Alexander Maxovich Shilov (; born 6 October 1943) is a prominent Soviet and Russian portrait painter.

Biography
Shilov was born in Moscow, and between 1968 and 1973 studied at the Surikov Moscow Art Institute. In 1976 he became a member of the Union of Artists of the USSR. In 1985 he became People's Artist of the USSR. In 1992 one of the asteroids (4164 Shilov discovered by Lyudmila Ivanovna Chernykh) was named after him. In 1996 he donated to the Russian Government 365 portraits painted by him.

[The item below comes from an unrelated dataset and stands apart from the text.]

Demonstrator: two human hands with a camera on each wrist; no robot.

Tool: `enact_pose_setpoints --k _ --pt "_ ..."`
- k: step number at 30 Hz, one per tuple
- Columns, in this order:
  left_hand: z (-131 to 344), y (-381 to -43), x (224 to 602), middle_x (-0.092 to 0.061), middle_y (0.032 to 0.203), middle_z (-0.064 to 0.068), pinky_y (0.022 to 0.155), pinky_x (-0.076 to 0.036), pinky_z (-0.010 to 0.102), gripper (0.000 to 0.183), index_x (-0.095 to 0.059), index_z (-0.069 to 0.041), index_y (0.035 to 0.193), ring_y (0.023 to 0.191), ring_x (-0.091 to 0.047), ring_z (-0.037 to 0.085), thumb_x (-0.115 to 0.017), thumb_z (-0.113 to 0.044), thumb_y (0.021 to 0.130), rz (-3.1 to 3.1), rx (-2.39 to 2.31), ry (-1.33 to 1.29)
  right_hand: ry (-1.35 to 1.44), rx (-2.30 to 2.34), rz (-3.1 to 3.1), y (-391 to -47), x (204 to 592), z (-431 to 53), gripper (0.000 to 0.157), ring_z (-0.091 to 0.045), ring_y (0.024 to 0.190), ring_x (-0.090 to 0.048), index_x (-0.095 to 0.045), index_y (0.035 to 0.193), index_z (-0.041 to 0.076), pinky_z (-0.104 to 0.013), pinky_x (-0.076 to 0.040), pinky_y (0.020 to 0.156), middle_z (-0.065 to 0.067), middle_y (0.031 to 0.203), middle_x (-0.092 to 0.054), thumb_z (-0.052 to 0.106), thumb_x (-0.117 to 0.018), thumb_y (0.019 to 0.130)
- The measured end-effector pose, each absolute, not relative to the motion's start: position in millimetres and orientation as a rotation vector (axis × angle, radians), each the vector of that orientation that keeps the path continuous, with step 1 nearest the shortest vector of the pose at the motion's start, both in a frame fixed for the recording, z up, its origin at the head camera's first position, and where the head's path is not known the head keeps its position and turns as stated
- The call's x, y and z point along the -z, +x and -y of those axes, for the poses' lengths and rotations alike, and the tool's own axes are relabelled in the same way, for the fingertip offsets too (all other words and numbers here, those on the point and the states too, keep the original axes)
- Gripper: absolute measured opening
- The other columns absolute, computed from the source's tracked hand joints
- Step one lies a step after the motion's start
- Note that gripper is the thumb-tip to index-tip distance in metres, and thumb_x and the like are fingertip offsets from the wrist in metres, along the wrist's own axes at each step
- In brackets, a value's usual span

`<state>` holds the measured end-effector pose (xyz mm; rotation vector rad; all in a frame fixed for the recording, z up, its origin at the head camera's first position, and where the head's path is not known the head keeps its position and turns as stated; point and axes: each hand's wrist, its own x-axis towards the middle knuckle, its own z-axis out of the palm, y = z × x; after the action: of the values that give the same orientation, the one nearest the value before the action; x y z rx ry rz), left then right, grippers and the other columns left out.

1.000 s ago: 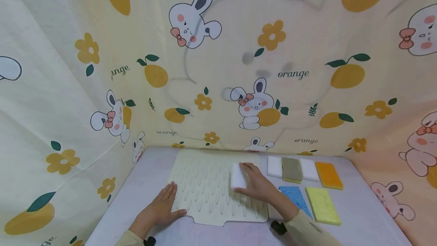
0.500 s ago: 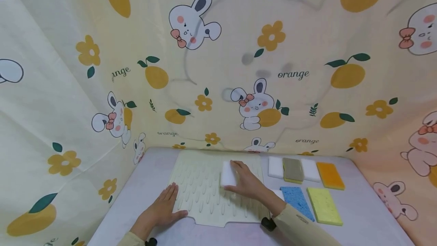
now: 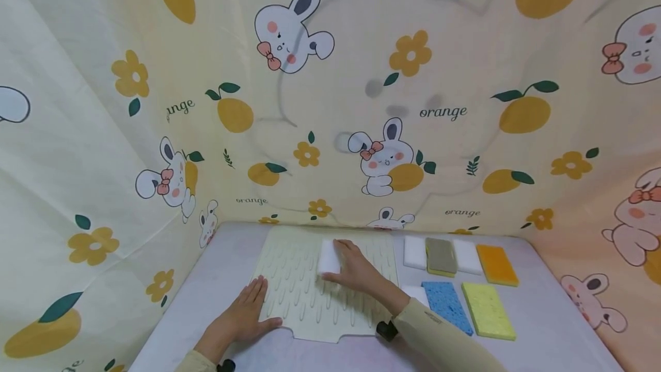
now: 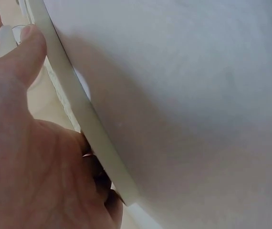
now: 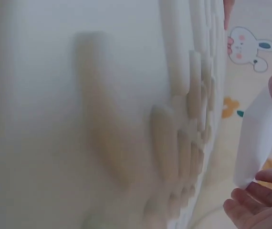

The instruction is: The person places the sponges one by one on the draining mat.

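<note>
A cream draining mat with raised oblong ridges lies on the table, its notched edge towards me. My left hand rests at its left corner with fingers extended over the side and thumb spread along the near edge. My right hand grips a white sponge block over the middle of the mat, thumb on the near side and fingers on the far side. In the right wrist view the sponge is pinched between thumb and fingers; whether it touches the ridges I cannot tell.
Right of the mat lie two white sponges, a grey-topped scouring sponge, an orange sponge, a blue sponge and a yellow one. Another white sponge is partly behind my right arm. Patterned cloth surrounds the table.
My right hand has moved left across the mat with the white sponge, from its right side to about the middle. My left hand has stayed in place.
</note>
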<state>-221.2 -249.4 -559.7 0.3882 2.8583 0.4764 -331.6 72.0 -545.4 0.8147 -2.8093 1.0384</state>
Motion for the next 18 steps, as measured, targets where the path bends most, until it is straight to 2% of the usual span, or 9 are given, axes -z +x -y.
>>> enact_pose_setpoints --k 7,18 --pt "246.6 -222.7 556.2 -0.016 0.175 0.030 0.133 -0.018 0.058 0.116 -0.023 0.011 0.165 0.164 -0.015 0.045 -0.065 -0.072 0.096 -2.858 -0.417 0.335 0.819 -1.084 2.811 -339.5 544.7 -56.3 0.104 -0.041 0.150 -0.044 -0.040 0.162 -0.003 -0.055 -0.042 0.122 -0.022 0.162 -0.045 0.052 -0.088 0.088" --pt "249.2 -224.6 560.4 -0.017 0.175 0.029 0.133 -0.019 0.057 0.116 -0.023 0.009 0.166 0.164 -0.015 0.043 -0.063 -0.074 0.096 -2.862 -0.373 0.329 0.790 -1.179 2.814 -355.1 551.0 -36.4 0.103 -0.040 0.149 -0.044 -0.038 0.163 -0.003 -0.056 -0.044 0.120 -0.022 0.162 -0.044 0.050 -0.087 0.090"
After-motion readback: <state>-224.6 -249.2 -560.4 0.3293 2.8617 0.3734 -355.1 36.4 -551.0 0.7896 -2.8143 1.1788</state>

Since 2001 he is a full member of Russian Academy of Arts

In March 2014 he signed a letter in support of the position of the President of Russia Vladimir Putin on Russia's military intervention in Ukraine.

Works
The speciality of Alexander Shilov are ceremonial portraits, often painted from photographs without even seeing his subjects. He painted more than 600 of them. Hailed in his youth as the great champion of Socialist Realism and patronized by Kremlin rulers, he painted portraits of all the leaders of the Soviet Union and Russia including Leonid Brezhnev, Yuri Andropov, Konstantin Chernenko, Mikhail Gorbachev, Boris Yeltsin, Vladimir Putin, most of Cosmonauts, etc. He also produced portraits of his daughter Mashenka, his mother and grandmother.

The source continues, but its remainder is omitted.